[[ Dataset excerpt, beginning ]]
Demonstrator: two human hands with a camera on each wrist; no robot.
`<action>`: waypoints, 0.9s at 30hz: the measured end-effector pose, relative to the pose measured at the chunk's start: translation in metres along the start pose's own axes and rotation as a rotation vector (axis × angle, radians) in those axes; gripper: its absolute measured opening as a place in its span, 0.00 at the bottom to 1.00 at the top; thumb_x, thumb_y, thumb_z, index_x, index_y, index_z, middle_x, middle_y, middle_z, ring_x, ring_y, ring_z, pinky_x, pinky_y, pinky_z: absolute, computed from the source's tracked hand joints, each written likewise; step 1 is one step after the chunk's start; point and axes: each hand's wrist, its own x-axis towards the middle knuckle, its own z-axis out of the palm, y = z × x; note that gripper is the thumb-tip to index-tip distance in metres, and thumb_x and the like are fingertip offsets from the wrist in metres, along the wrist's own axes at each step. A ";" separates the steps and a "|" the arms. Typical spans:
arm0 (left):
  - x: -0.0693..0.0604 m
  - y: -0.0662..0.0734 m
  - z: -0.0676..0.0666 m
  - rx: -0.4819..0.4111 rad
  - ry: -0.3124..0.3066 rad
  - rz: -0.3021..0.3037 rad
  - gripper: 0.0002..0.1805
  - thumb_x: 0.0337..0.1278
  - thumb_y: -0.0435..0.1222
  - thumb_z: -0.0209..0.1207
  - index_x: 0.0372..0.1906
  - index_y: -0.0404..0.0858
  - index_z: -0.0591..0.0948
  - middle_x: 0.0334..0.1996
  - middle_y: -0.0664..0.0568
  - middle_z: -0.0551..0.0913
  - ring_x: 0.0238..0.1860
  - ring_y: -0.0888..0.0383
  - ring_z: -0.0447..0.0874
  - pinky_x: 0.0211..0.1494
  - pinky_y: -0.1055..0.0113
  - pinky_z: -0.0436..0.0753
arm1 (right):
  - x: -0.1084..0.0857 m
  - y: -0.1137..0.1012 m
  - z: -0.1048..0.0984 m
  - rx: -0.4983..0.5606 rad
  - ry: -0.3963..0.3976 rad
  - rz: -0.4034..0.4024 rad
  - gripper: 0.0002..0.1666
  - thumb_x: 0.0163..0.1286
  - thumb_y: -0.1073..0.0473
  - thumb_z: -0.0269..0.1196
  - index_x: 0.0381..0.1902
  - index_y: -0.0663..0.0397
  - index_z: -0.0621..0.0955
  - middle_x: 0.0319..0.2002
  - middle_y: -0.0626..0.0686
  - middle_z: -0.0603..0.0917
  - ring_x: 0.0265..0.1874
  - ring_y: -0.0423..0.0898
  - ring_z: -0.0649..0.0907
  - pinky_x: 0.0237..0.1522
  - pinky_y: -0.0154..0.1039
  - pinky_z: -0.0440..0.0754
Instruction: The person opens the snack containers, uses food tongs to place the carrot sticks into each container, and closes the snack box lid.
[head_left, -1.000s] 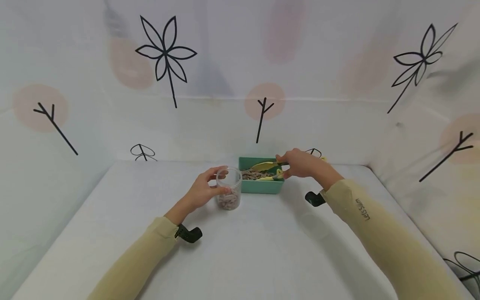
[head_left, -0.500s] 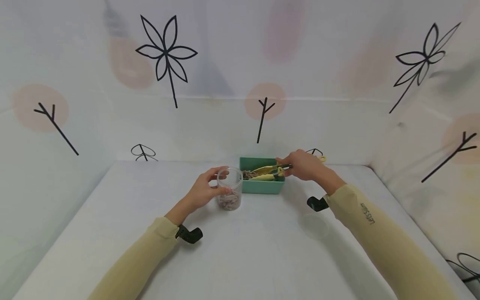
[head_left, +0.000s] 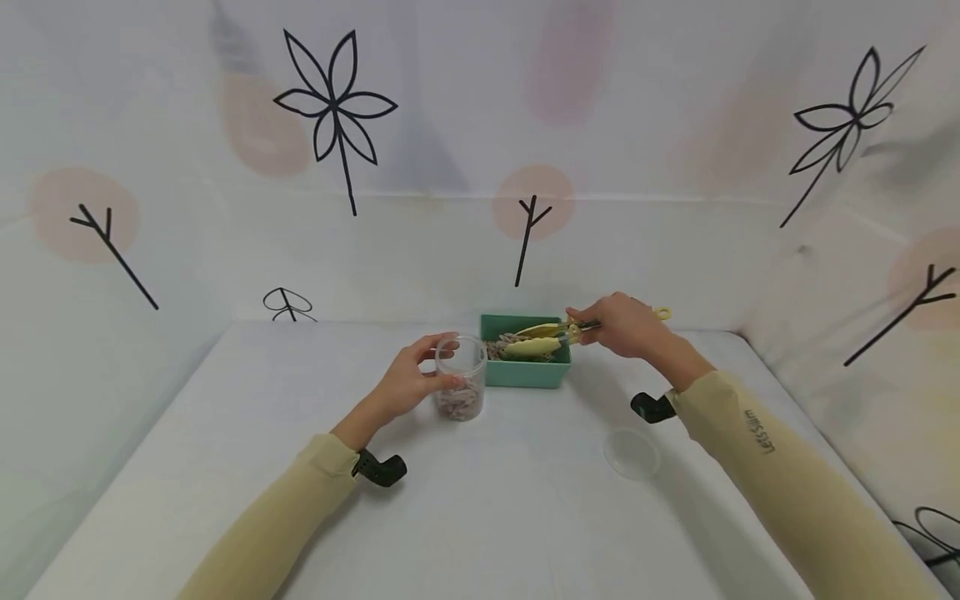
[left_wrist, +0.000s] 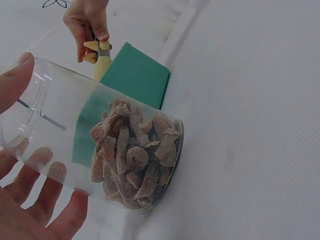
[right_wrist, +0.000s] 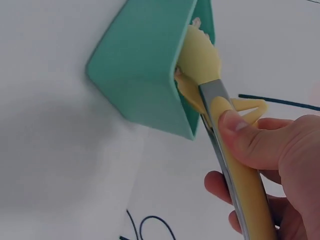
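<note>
My left hand [head_left: 401, 379] grips a clear plastic jar [head_left: 461, 375], thumb on one side and fingers on the other. In the left wrist view, brownish dried pieces [left_wrist: 135, 155] fill the lower part of the jar. To its right stands a green rectangular box [head_left: 525, 375] holding similar pieces [head_left: 495, 348]. My right hand [head_left: 622, 323] holds yellow-and-metal tongs [right_wrist: 250, 195], the thumb pressing on the upper arm. The yellow heads of the tongs [head_left: 531, 347] reach into the box; whether they pinch a piece is hidden.
A clear round lid [head_left: 632, 454] lies on the white table [head_left: 510, 517], below the right wrist. Patterned white cloth [head_left: 442, 258] rises behind the table and at both sides. A dark camera mount is strapped to each wrist.
My right hand shifts right and slightly up with the tongs, whose heads stay at the box after dipping into the pieces. My left hand and the jar stay nearly still.
</note>
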 end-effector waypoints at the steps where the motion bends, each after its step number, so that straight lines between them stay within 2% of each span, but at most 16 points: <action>1: 0.000 0.000 0.000 -0.001 0.001 0.001 0.38 0.56 0.37 0.71 0.72 0.43 0.69 0.65 0.43 0.74 0.63 0.45 0.71 0.62 0.47 0.74 | -0.002 0.000 -0.003 0.009 0.008 0.003 0.32 0.63 0.59 0.71 0.65 0.50 0.77 0.52 0.58 0.85 0.41 0.51 0.85 0.27 0.40 0.77; 6: 0.000 0.001 0.000 0.001 0.004 0.000 0.38 0.56 0.37 0.71 0.71 0.43 0.69 0.65 0.44 0.75 0.63 0.45 0.71 0.62 0.48 0.75 | -0.007 0.001 -0.014 0.031 0.035 0.012 0.33 0.63 0.59 0.71 0.66 0.50 0.76 0.50 0.58 0.86 0.34 0.47 0.84 0.27 0.39 0.75; 12: -0.001 0.002 0.000 0.000 0.009 0.000 0.38 0.56 0.36 0.71 0.71 0.43 0.69 0.65 0.44 0.75 0.63 0.45 0.71 0.62 0.48 0.75 | -0.010 -0.005 -0.023 0.046 0.054 0.028 0.33 0.65 0.59 0.70 0.67 0.50 0.75 0.52 0.61 0.85 0.31 0.46 0.81 0.28 0.40 0.75; 18: -0.001 0.003 0.001 -0.005 0.008 0.003 0.38 0.56 0.36 0.71 0.72 0.42 0.69 0.65 0.43 0.75 0.63 0.44 0.71 0.62 0.49 0.76 | -0.010 -0.005 -0.020 0.074 0.098 0.023 0.33 0.65 0.58 0.70 0.67 0.50 0.75 0.53 0.61 0.84 0.33 0.47 0.83 0.28 0.41 0.75; 27: -0.001 0.003 0.001 -0.004 0.012 0.000 0.37 0.57 0.36 0.71 0.71 0.43 0.69 0.65 0.43 0.75 0.63 0.45 0.71 0.62 0.49 0.75 | -0.008 -0.004 -0.015 0.042 0.078 0.013 0.33 0.64 0.57 0.71 0.67 0.50 0.75 0.53 0.61 0.84 0.31 0.46 0.82 0.26 0.40 0.74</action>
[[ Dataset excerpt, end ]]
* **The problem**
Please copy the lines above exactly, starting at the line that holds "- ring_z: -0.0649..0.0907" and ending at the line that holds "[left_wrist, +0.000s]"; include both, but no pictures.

* **Answer**
  - ring_z: -0.0649..0.0907
  - pinky_x: 0.0237..0.1522
  - pinky_y: -0.0154..0.1039
  - pinky_z: -0.0440..0.0754
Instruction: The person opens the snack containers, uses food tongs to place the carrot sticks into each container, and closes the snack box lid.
[head_left, -1.000s] 
[head_left, -0.500s] 
[head_left, +0.000s] 
[left_wrist, +0.000s] 

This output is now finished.